Glucose uptake from blood to the brain parenchyma involves Glut1 (24, 25) and enters neuron through Glut3 and Glut4 (and may be Glut8). Glut3 transporter is essential for providing the glucose to the brain in a hormonal-independent manner to ensure its metabolic function, and this has been largely documented (5, 6). In contrast, the role of Glut4, which is considered to be insulin dependent in peripheral tissues, is still unclear, and its possible involvement in the neuronal glucosensing is a reasonable hypothesis.

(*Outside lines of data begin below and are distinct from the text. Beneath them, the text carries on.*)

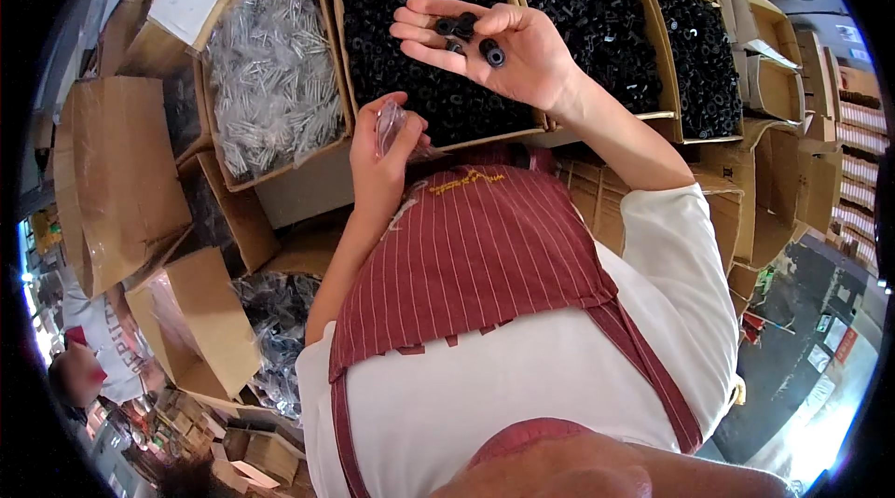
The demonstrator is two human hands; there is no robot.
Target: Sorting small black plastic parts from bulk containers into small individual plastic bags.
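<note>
My right hand (508, 46): palm up, fingers spread and only slightly curled, cupping rather than clamping. On the palm lie several small black ring-shaped parts (471, 36), some near the finger bases, two nearer the heel of the palm. They rest loose; no finger presses them.

My left hand (384, 158): below and to the left of the right one, close to my chest. Thumb and fingers are pinched together on a small clear plastic bag (392, 122), which sticks up out of the pinch. I cannot tell what is inside the bag.

Directly beneath and beyond my right palm: an open cardboard box of black rings (410, 78), full of the same kind of part. To the right of that hand: a second box of black parts (587, 13), then a third box of black parts (704, 60) further right.

To the left of both hands: a carton of silvery metal pieces (270, 78) in clear wrapping.

Below my left hand, further left: empty-looking folded cartons (121, 172) and a bag of shiny parts (275, 321).

Nearest me, under both forearms: my red striped apron (485, 255) over a white shirt (522, 377).
</note>
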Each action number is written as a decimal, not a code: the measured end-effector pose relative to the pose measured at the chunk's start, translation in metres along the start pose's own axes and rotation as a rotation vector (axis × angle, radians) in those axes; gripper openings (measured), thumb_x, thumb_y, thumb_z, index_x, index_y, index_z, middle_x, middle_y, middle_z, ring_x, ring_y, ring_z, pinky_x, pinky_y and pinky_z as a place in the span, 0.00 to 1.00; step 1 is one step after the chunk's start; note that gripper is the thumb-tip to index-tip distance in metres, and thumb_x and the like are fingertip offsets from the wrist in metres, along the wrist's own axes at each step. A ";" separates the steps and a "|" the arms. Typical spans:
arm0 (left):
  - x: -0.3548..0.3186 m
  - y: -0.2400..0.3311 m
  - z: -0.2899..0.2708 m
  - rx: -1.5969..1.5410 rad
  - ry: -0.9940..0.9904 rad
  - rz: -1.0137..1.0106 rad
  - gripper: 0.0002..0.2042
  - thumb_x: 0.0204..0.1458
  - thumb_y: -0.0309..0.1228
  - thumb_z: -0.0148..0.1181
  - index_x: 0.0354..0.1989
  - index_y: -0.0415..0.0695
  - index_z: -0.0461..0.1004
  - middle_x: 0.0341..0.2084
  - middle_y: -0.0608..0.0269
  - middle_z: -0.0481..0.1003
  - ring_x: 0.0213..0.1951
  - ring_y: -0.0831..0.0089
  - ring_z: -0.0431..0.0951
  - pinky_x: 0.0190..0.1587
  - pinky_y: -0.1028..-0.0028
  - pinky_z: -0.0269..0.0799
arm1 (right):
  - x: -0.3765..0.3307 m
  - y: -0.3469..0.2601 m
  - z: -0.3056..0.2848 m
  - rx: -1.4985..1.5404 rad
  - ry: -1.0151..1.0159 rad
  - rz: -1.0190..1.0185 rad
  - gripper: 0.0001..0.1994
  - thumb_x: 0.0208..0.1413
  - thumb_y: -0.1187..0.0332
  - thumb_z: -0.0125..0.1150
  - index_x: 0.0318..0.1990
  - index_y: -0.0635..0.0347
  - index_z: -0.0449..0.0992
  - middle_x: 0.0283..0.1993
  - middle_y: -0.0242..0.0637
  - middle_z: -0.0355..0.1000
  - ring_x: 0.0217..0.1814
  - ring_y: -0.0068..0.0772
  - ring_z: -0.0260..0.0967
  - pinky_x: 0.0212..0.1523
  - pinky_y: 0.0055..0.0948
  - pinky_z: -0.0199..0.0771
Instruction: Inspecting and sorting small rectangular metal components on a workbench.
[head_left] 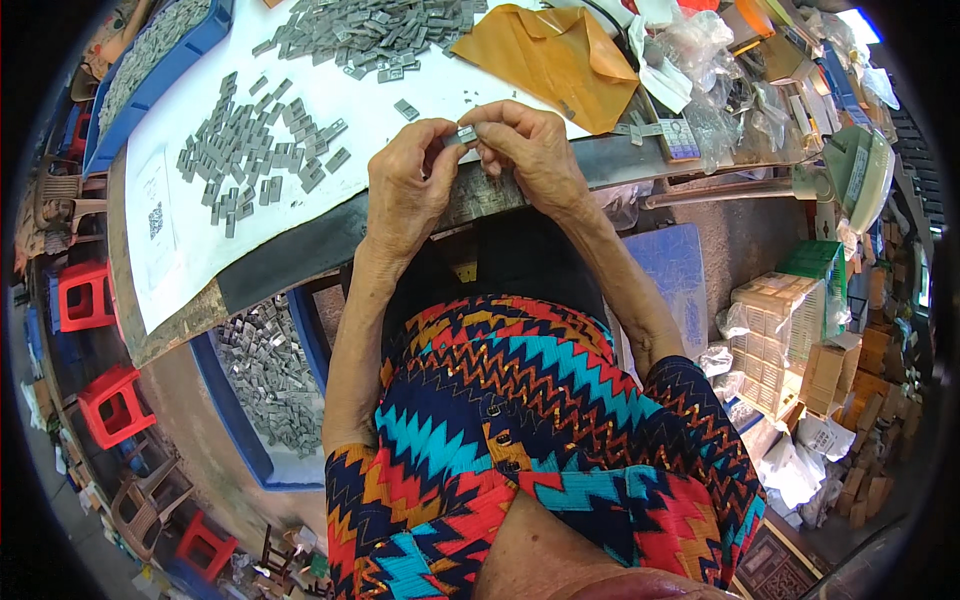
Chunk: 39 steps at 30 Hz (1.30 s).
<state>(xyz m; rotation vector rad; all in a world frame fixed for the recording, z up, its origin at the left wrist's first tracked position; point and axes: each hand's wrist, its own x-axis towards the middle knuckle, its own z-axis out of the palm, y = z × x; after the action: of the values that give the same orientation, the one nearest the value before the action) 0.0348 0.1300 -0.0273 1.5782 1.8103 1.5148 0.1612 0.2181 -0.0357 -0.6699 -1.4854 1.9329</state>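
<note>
Between the fingertips of both hands, just above the table's front edge, is a small grey rectangular metal piece. My left hand pinches its left end with thumb and forefinger. From the other side my right hand grips it, fingers curled and partly hiding it. A single similar piece lies on the white sheet just beyond my left hand. Further left is a loose spread of such pieces, and a denser heap sits at the far side.
A blue bin of small parts stands at the far left. Another blue tray of grey pieces sits below the table. Brown paper lies beyond my right hand, near plastic bags and a lamp. Red stools stand left.
</note>
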 end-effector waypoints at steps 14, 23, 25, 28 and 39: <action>-0.002 -0.002 0.001 0.156 0.015 0.112 0.09 0.43 0.21 0.59 0.34 0.37 0.71 0.22 0.60 0.72 0.21 0.78 0.70 0.25 0.79 0.66 | 0.003 -0.001 0.008 -0.221 0.060 -0.048 0.06 0.48 0.74 0.55 0.34 0.67 0.73 0.22 0.28 0.68 0.18 0.12 0.58 0.19 0.11 0.57; -0.005 -0.007 0.001 0.144 0.029 0.115 0.09 0.43 0.22 0.59 0.34 0.37 0.71 0.22 0.59 0.72 0.21 0.76 0.71 0.24 0.78 0.66 | 0.006 0.001 0.010 -0.210 0.062 -0.077 0.04 0.47 0.74 0.55 0.29 0.66 0.73 0.19 0.25 0.66 0.17 0.10 0.57 0.16 0.11 0.55; -0.005 -0.009 0.000 0.195 0.024 0.127 0.09 0.43 0.22 0.59 0.35 0.37 0.71 0.23 0.58 0.72 0.21 0.75 0.71 0.24 0.77 0.67 | 0.006 0.001 0.012 -0.195 0.078 -0.040 0.04 0.47 0.75 0.54 0.30 0.66 0.73 0.19 0.25 0.65 0.17 0.11 0.57 0.16 0.11 0.55; -0.003 -0.012 -0.004 0.260 0.002 0.118 0.10 0.42 0.22 0.59 0.35 0.38 0.71 0.25 0.58 0.72 0.22 0.72 0.72 0.24 0.76 0.68 | 0.007 0.004 0.012 -0.127 0.055 -0.019 0.05 0.48 0.74 0.53 0.31 0.67 0.73 0.19 0.26 0.66 0.16 0.11 0.57 0.16 0.11 0.55; 0.033 -0.042 -0.052 0.354 0.105 -0.003 0.08 0.42 0.26 0.58 0.31 0.39 0.72 0.25 0.57 0.72 0.26 0.66 0.72 0.30 0.72 0.67 | 0.008 -0.006 0.005 -0.161 0.076 0.002 0.10 0.49 0.74 0.52 0.38 0.72 0.71 0.26 0.34 0.69 0.22 0.15 0.61 0.21 0.13 0.63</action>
<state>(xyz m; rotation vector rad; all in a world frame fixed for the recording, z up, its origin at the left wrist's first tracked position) -0.0391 0.1388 -0.0282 1.6703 2.2382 1.3538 0.1527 0.2220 -0.0290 -0.8070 -1.6042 1.7817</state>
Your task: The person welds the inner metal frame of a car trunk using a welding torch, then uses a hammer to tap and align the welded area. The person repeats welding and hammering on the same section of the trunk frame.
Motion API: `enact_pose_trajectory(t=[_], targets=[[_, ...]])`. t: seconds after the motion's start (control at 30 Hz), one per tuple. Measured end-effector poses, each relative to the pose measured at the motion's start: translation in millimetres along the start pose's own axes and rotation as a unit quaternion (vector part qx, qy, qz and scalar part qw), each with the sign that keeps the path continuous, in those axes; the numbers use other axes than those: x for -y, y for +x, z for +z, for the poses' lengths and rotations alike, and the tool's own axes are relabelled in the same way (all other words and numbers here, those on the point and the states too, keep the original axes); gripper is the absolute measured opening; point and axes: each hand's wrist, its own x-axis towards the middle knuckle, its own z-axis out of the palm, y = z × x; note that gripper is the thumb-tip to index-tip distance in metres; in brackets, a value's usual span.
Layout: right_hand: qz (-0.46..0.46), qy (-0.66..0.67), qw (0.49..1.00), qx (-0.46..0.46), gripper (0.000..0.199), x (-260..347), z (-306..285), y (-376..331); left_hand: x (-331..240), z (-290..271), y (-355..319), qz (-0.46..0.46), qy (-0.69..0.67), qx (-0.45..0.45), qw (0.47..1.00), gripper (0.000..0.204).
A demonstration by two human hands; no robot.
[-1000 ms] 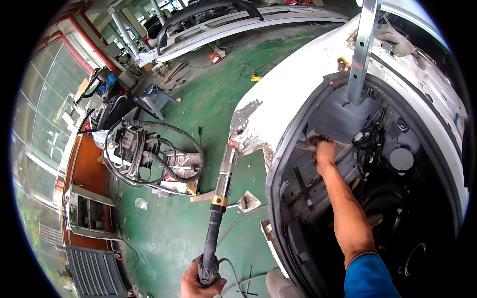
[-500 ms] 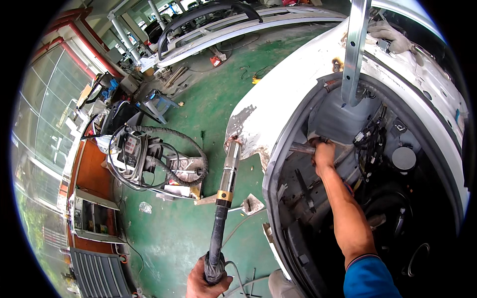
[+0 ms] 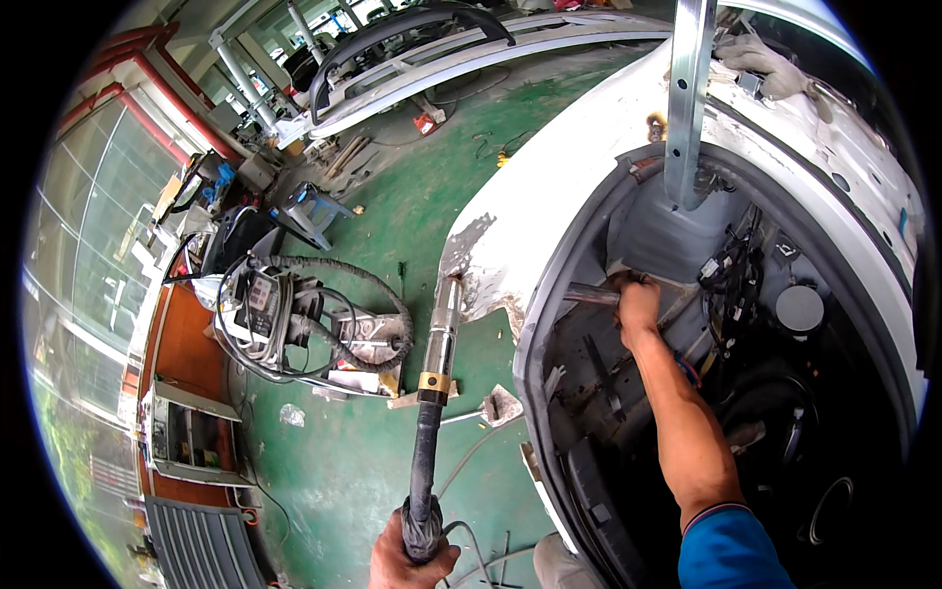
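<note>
Barely anything has shifted: the long tool (image 3: 432, 393) now leans slightly nearer the fender. Left hand (image 3: 410, 560) clenches its black rubbery grip; beyond it, the steel tip touches the flaking white fender (image 3: 549, 226). Right hand (image 3: 638, 304) closes on a metal bar (image 3: 589, 293) inside the opening; a slipping tip could gouge the panel.

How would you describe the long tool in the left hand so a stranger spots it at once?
Start at the white car body on the right, with its scraped panel edge. Just left of that edge, over the green floor, a rod-like tool rises from the left hand. It alone has a black handle, brass ring and silver tip.
</note>
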Motion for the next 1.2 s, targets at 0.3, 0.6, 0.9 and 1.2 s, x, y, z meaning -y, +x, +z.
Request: enact_pose_trajectory(t=[0.3,0.6,0.9,1.2], targets=[[-0.008,-0.001,1.0,-0.008,0.008,3,1,-3,-6,-6,-4,0.03,0.049,0.002,0.998,0.022],[-0.079,-0.005,0.996,-0.029,0.009,-8,6,10,1,-12,-5,-0.004,0.032,0.025,0.999,0.019],[-0.029,-0.071,0.997,-0.016,0.005,-6,2,7,10,-15,-2,0.027,0.033,0.027,0.999,0.025],[-0.011,-0.028,0.999,0.018,0.009,-3,-2,4,34,-21,-20,0.06,0.055,0.005,0.997,0.052]])
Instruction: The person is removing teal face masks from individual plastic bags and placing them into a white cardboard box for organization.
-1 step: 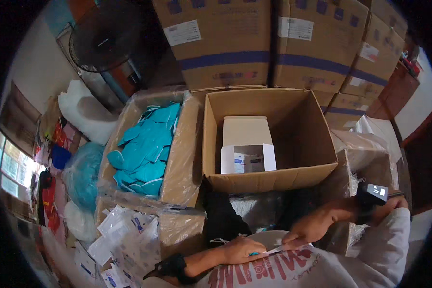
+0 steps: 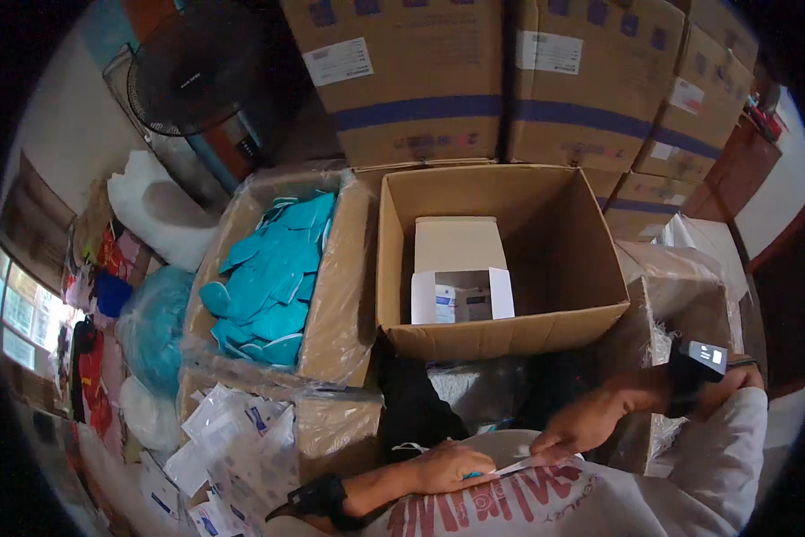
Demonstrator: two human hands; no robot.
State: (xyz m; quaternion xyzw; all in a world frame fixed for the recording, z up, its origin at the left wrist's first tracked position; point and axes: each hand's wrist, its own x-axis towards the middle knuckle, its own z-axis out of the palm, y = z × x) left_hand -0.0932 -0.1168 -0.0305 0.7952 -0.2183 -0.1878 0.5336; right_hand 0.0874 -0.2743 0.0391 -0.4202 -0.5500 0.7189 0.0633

Recent reports have colocalized Glut4 and insulin receptor in glucose-excited neurons of the hypothalamic ventromedial nucleus, which are considered glucosensing neurons (26). As in peripheral tissue, insulin activates insulin receptor substrate (IRS)/phosphatidylinositol 3-kinase (PI 3-kinase) signaling pathway in the hypothalamus. The inhibition of this signaling cascade abolished the anorexic effect of insulin (27). In insulin-sensitive tissues such as adipose tissue or skeletal muscles, Glut4 responds to insulin signaling by translocation to the PM allowing increased glucose uptake (28, 29). Although Glut4 is colocalized with the insulin receptor in the hypothalamus and other areas of brain, Glut4 association with hypothalamic action of insulin is still unknown.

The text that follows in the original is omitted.